# Trading or Investing for income



## stargazer (29 March 2011)

Hi all

Whilst i am not a total beginner still haven't found the area where i am comfortable so to speak.

I mainly like to generate income from my investing instead of the long term capital gain type investing.
I am still not clear where i should be concentrating my energies to specialize to achieve the results i am after.

I normally will look at daily charts for stocks ASX... haven't really looked at anything else.  Not really keen on the Dividend type income but more of price goes up and sell making a certain amount each time or minimise loss and repeat if that makes sense.

Tried this but got hit during the GFC prices just dropped so quick cost me plenty but also had very liitle experience at the time.

Would like to start again, as indicated above, at this stage its about starting small and mastering just a few set ups for example.

I know back test, use indicators, read the charts etc 

Any one here making an income like i am suggesting and which time frames do you find best.

I use the E trade interactive charts thats it so not a real classy platform do you really need one.

Should i be looking at longer time frames eg weekly charts or shorter as in daily or hourly etc

Don't really want to glued infront of the computer 8 hours a day but happy to put the hours in to refine and try.

Any help would be appreciated.

Cheers
SG


----------



## KurwaJegoMac (29 March 2011)

Hi Stargazer,

There is no right or wrong time-frame for generating income.
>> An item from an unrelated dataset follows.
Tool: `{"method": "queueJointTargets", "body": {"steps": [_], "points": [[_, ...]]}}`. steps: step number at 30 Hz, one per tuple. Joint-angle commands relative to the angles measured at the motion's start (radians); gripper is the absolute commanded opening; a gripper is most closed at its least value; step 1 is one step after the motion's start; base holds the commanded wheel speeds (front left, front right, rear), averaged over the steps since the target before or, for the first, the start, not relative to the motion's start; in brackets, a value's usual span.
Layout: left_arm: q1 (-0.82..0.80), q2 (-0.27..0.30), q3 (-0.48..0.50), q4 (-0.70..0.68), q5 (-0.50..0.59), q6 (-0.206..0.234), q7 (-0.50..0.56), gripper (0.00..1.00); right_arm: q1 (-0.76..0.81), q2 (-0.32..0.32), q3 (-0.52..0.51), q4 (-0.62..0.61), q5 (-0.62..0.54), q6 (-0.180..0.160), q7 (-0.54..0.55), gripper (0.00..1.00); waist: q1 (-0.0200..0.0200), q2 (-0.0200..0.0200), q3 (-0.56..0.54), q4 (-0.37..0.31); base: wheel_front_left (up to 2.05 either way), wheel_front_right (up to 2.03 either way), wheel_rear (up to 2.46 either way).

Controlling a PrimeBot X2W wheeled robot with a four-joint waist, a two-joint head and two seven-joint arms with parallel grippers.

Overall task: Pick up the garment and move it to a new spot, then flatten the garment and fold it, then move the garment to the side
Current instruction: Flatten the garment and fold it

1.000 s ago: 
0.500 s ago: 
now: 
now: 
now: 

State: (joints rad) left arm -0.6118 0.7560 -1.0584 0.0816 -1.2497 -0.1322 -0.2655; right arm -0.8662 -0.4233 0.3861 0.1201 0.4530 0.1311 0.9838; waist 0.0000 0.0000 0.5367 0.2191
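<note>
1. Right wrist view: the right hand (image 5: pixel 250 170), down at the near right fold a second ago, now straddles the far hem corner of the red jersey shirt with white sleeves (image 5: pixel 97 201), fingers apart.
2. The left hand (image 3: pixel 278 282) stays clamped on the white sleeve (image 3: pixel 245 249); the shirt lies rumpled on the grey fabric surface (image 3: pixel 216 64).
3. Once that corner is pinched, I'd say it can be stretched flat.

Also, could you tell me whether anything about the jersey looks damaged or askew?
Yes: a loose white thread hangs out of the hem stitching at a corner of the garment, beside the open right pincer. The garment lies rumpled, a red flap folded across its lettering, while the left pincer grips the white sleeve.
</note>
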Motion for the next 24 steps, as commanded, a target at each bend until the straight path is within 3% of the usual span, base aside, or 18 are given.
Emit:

As you've no doubt seen, people have generated income over very short, medium and long terms (think 1 hr charts, daily, weekly, monthly, yearly, etc) using T/A, F/A and everything in between. What's key is to find what works for you. If you're hoping to live off your income then that's different to someone who's just hoping to earn extra money.
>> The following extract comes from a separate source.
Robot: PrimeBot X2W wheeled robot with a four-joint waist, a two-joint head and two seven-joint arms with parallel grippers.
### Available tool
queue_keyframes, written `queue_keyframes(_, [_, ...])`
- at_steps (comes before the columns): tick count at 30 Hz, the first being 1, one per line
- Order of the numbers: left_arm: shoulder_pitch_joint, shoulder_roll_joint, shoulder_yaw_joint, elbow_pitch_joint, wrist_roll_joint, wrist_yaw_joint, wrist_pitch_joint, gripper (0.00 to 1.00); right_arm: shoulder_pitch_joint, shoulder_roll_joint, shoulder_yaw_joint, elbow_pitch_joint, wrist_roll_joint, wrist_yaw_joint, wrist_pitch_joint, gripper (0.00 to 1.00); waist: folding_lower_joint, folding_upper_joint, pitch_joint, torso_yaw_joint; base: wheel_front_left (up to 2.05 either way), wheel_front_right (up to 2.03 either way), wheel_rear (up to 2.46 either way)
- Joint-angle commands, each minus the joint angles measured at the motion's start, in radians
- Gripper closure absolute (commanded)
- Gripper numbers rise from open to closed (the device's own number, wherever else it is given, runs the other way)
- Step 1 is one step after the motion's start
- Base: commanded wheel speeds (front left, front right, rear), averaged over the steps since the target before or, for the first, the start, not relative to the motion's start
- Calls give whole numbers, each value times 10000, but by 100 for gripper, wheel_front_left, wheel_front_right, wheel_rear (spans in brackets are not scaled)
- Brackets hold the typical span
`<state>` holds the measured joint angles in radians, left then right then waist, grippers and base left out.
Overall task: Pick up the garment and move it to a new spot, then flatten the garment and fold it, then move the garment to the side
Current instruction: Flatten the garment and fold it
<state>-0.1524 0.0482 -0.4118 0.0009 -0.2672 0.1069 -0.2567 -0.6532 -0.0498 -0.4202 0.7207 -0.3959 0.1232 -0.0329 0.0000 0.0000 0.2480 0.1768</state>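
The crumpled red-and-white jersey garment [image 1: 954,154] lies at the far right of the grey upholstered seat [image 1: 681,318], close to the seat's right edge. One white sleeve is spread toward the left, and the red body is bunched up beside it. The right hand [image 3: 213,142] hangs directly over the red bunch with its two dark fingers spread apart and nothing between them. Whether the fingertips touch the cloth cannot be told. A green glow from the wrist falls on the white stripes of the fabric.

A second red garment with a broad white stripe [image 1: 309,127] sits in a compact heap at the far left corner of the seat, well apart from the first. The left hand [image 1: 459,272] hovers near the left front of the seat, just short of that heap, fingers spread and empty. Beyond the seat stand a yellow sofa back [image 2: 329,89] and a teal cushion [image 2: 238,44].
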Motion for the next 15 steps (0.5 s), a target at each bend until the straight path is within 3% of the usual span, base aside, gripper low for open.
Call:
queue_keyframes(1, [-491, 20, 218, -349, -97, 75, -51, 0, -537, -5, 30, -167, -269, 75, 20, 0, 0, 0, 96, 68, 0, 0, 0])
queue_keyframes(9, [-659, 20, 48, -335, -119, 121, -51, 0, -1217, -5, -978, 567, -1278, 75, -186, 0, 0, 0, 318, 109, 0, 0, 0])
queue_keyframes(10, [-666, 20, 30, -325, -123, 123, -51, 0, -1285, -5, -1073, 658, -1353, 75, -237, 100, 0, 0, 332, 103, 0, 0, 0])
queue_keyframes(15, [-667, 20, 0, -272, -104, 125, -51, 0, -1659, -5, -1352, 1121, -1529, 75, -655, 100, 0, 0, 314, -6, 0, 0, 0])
For example, you could be very good at fundamental analysis and invest using yearly charts. You capture large trends and make a compounding 15% yoy for 10 years. Now provided you don't need the money now, you can hold it for 10 years for that great gain. But if you need to live off that income every year you don't have the luxury of employing a long term strategy.

My personal way of trading uses a weekly view over several months. There are a few traders here who use daily charts and some use hourly - there is no right or wrong way and each has their advantages and disadvantages. I'm happy sitting on a trade for as long as it keeps going up. Others get out at certian profit targets, or stagnation points, etc.

For me I spend about 30 minutes each day with a simple scan for possible trades as well as entering new positions and applying/adjusting stops. While i don't have to be glued to the screen the whole day to execute and manage my portfolio, there is time that goes behind the scenes to get me where I am. (Testing, development, research, new ideas, etc)

Regarding the platform I use, it's Amibroker. While eTrade is decent it doesn't allow for backtesting or system development or design so that's why I use Amibroker. I find it does everything I need but bear in my my requirements will not be the same as yours so you'll need to do some research.

To sum up: There is no 'right' timeframe. It will depend on your personal circumstances, goals and system. You need to clearly define these first - the timeframes will form a part of your system which will be based on your circumstances and goals.


----------



## Whiskers (29 March 2011)

Hi stargazer

This is a common dilemma and I would agree with KurwaJegoMac. You have to find what suits your circumstances.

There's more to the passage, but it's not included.